> [Required action]:
The reply should hold only the lines below beginning at the one with "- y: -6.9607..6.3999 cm" and ending at the one with "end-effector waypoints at", copied exactly, with every picture left out.

------------------------------

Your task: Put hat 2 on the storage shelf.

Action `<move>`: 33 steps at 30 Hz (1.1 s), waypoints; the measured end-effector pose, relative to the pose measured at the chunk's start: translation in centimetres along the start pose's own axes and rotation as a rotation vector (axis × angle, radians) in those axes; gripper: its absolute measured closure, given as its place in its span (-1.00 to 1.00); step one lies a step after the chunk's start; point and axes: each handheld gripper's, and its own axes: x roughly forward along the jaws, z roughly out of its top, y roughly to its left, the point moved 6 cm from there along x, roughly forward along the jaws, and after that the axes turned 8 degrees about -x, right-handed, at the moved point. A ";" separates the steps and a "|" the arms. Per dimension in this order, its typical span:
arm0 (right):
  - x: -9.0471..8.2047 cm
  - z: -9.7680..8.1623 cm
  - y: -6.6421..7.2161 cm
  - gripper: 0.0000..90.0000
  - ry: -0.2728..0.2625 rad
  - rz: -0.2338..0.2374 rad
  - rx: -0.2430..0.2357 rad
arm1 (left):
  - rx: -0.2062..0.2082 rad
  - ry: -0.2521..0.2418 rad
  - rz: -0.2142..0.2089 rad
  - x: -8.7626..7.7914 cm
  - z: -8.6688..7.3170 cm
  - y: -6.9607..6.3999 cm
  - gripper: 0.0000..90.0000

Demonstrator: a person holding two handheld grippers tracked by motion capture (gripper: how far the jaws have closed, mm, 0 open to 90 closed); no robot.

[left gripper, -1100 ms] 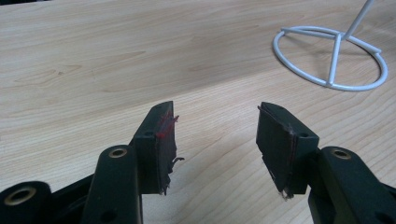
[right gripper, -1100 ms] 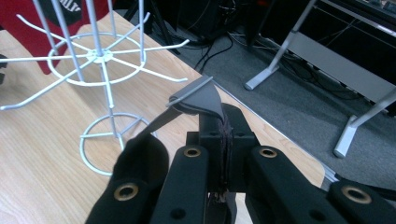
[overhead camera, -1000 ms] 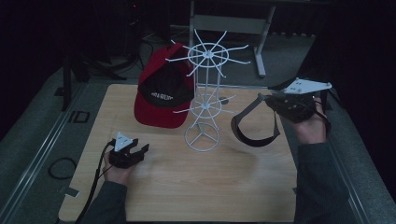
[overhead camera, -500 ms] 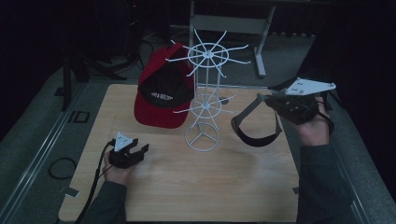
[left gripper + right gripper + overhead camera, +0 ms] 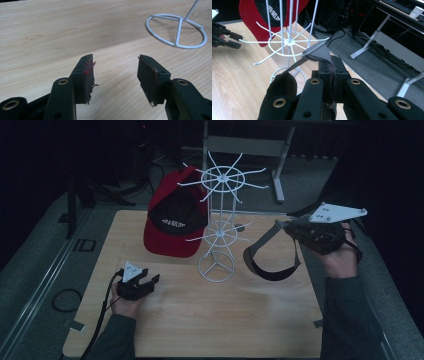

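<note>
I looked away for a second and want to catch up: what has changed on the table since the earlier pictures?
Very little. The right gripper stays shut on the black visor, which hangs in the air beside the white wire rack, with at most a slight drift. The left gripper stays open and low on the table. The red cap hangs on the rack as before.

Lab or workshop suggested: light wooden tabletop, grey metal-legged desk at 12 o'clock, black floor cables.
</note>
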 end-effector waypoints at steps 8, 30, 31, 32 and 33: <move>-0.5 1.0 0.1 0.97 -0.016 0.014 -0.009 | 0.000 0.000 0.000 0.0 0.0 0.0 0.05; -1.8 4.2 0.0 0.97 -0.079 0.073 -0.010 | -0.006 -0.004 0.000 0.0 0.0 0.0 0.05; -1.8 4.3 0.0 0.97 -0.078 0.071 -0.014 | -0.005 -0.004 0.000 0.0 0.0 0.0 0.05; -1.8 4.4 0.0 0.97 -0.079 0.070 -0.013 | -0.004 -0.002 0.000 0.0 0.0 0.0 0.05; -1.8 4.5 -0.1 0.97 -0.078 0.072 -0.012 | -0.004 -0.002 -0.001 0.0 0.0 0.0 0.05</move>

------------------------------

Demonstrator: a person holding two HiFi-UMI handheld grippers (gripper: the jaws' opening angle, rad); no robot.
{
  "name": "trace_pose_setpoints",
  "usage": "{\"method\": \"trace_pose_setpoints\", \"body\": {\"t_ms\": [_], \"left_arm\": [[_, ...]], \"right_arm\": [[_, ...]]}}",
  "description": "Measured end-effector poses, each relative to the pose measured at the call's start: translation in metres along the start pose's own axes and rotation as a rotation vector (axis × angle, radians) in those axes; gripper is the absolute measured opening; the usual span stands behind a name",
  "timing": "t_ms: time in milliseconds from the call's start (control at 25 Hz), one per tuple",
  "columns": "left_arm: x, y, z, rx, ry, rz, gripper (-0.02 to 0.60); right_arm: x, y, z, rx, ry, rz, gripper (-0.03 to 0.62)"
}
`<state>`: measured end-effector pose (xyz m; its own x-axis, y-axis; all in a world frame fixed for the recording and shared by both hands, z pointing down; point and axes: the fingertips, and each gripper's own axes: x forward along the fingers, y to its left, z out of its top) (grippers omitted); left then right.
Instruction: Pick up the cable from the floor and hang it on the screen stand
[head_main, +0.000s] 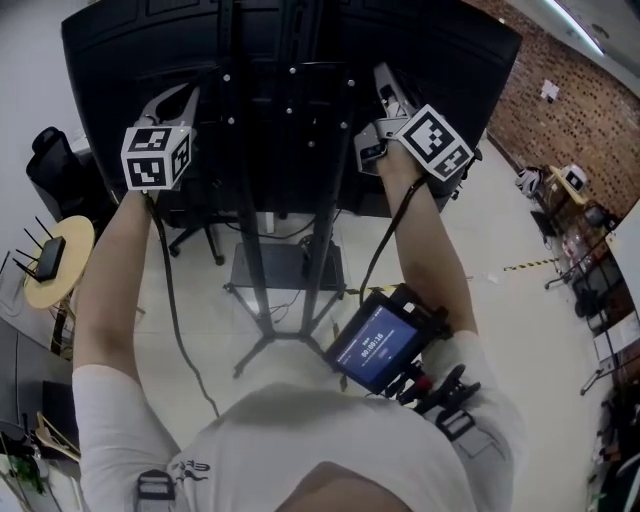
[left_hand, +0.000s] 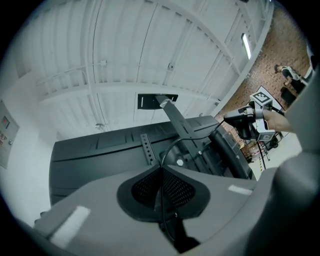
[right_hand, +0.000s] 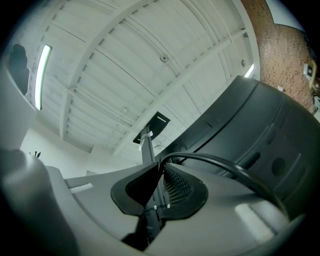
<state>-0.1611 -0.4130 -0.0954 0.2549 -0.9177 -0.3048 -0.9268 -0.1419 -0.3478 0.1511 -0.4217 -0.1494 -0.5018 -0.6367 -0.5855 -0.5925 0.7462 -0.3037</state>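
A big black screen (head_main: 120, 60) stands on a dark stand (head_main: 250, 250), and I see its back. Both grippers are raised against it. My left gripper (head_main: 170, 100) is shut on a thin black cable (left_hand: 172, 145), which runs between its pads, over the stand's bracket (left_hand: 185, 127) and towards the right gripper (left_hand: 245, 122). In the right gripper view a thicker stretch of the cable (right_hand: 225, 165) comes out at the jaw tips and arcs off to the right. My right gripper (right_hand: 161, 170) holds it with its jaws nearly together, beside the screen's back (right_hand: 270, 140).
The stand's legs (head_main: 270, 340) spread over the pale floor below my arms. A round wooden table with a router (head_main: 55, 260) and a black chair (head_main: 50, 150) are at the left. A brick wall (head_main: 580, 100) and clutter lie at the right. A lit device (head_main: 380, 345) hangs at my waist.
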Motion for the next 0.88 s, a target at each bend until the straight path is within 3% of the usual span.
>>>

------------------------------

> [Exercise result]:
  - y: -6.9607..6.3999 cm
  - gripper: 0.0000..90.0000

Demonstrator: a person holding two handheld grippers tracked by motion capture (gripper: how far the jaws have closed, mm, 0 open to 90 closed); no robot.

[left gripper, -1100 ms] 
[right gripper, -1100 ms] 
[overhead camera, -1000 ms] 
[overhead camera, -500 ms] 
[left gripper + right gripper + overhead camera, +0 ms] 

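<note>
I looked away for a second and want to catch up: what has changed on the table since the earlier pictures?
Very little. The right gripper stays shut on the black visor, which hangs in the air beside the white wire rack, with at most a slight drift. The left gripper stays open and low on the table. The red cap hangs on the rack as before.

Lab or workshop suggested: light wooden tabletop, grey metal-legged desk at 12 o'clock, black floor cables.
</note>
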 end-effector waypoints at steps 8, 30, 31, 32 and 33: <move>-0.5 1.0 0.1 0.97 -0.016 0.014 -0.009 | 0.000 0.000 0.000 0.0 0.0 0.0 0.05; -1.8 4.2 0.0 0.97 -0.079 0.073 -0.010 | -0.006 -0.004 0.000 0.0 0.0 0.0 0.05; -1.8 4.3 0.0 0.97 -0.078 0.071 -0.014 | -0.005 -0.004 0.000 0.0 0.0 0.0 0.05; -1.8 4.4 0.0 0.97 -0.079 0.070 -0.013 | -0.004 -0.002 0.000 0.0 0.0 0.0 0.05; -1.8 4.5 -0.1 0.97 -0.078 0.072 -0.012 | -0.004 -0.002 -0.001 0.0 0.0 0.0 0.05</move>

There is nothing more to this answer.